03Wie funktioniert LIGO?

LIGO nutzt Laserinterferometrie: Ein Laserstrahl wird aufgespalten und durch zwei 4 km lange, senkrecht zueinander stehende Röhren geschickt. Am Ende werden die Strahlen wieder vereinigt.

Wenn eine Gravitationswelle durchläuft, wird ein Arm minimal gestaucht und der andere gestreckt. Das verändert das Interferenzmuster — und genau das misst LIGO mit unglaublicher Präzision. Es gibt zwei Detektoren in den USA (Hanford und Livingston) plus Virgo in Italien.

04Multi-Messenger-Astronomie

Am 17. August 2017 wurde ein historisches Ereignis beobachtet: die Verschmelzung zweier Neutronensterne (GW170817). Erstmals wurde dasselbe Ereignis sowohl durch Gravitationswellen als auch durch elektromagnetische Strahlung nachgewiesen.

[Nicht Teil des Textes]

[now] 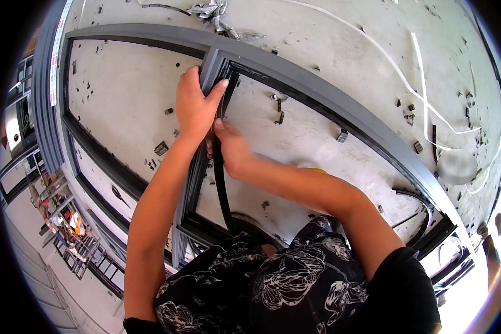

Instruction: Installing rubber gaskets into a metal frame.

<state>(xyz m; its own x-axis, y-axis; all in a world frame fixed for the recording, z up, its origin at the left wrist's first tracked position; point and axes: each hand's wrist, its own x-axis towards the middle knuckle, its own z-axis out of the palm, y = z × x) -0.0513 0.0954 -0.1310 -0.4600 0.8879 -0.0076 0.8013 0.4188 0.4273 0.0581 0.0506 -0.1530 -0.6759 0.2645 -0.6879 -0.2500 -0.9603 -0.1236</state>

Dies markierte den Beginn der Multi-Messenger-Astronomie — wir können das Universum jetzt durch mehrere „Sinne" gleichzeitig wahrnehmen: Licht, Gravitationswellen, Neutrinos und kosmische Strahlung.

05Die Zukunft: LISA

Ab den 2030ern soll LISA (Laser Interferometer Space Antenna) ins All starten: drei Satelliten in einem Dreieck mit 2,5 Millionen km Seitenlänge, die Gravitationswellen im Weltraum messen.

LISA wird völlig andere Quellen erfassen als LIGO: supermassive Schwarze Löcher beim Verschmelzen, Millionen von Doppelsternsystemen und vielleicht sogar Signale aus dem Urknall. Es wird ein völlig neues Fenster zum Universum öffnen.